Only the lines from the start of the material through the line containing "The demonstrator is" are to be extracted, exactly as they appear.

┌──

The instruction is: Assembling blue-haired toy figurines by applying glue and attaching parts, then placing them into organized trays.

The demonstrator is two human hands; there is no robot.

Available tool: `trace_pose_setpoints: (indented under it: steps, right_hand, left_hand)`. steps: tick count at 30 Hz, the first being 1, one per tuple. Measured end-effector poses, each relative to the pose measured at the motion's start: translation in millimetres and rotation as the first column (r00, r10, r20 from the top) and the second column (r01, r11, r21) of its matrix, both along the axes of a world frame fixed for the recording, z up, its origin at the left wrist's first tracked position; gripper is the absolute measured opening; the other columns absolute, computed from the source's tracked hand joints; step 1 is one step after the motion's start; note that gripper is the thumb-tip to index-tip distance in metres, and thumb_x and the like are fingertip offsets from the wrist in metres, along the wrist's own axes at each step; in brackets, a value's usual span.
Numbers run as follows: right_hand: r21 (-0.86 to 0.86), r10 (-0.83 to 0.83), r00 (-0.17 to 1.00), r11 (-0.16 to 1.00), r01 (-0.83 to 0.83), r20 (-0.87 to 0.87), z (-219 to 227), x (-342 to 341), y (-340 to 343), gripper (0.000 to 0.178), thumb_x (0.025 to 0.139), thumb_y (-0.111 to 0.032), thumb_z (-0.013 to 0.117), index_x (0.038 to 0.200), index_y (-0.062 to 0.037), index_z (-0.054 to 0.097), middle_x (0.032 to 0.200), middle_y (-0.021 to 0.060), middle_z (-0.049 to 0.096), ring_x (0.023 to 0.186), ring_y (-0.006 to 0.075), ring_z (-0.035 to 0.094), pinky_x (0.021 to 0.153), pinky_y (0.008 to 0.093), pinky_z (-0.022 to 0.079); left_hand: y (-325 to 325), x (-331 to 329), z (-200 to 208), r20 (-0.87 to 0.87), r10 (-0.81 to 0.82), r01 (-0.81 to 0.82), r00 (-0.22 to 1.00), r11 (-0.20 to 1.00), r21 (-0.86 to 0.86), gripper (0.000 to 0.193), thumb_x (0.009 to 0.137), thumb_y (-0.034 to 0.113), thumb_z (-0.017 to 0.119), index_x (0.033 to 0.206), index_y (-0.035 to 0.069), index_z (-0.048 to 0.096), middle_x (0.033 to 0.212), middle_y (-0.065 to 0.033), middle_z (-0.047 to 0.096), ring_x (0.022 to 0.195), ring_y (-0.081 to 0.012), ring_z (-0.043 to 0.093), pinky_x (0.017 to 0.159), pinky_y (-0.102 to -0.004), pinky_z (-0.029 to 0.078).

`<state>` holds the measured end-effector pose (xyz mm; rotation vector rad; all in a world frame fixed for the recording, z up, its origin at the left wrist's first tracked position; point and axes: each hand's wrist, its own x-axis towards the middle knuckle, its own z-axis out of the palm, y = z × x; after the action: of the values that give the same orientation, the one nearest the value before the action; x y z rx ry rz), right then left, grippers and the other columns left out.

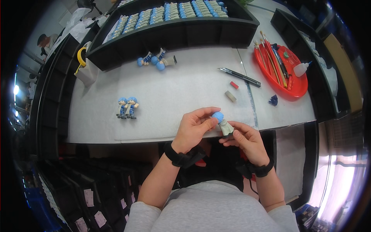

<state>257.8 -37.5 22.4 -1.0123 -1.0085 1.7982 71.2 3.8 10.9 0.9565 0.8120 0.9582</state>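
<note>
Between my two hands, just over the table's front edge, is a small figurine (pixel 225 127) with blue hair and a pale cream robe, its head up and its dark base toward me. My left hand (pixel 196 125) pinches it by the blue head. The fingers of my right hand (pixel 247 141) close around its lower end. Two similar figurines (pixel 127 108) stand side by side on the table to the left. Farther back, several more figurines (pixel 160 62) lie on their sides near the big black tray.
A black tray (pixel 174 38) of figurines in rows spans the back. On the right are a red oval dish (pixel 297 91) with brushes and a small bottle, a craft knife (pixel 240 76), a red block (pixel 234 85), a grey block (pixel 230 96) and a dark blue piece (pixel 273 100). A mug (pixel 87 74) stands left.
</note>
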Motion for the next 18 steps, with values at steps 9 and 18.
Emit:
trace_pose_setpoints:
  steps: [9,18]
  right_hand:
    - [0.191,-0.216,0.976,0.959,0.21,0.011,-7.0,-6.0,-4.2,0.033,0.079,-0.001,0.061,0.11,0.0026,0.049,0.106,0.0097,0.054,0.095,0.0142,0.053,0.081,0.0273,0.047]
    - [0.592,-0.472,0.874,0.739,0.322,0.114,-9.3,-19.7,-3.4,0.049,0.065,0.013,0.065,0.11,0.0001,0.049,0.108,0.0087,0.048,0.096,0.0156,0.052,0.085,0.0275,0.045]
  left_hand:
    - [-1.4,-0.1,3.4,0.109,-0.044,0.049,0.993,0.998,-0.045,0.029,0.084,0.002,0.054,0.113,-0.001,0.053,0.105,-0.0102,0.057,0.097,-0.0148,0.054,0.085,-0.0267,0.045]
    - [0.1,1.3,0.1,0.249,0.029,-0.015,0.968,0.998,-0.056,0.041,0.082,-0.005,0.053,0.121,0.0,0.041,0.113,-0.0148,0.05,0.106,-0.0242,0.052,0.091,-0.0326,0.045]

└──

**Answer to this exercise:**
The instruction is: Assembling blue-haired toy figurines by applying glue and attaching parts, then placing them into organized trays.

The demonstrator is two human hands; there is no robot.

This answer has now been given in full.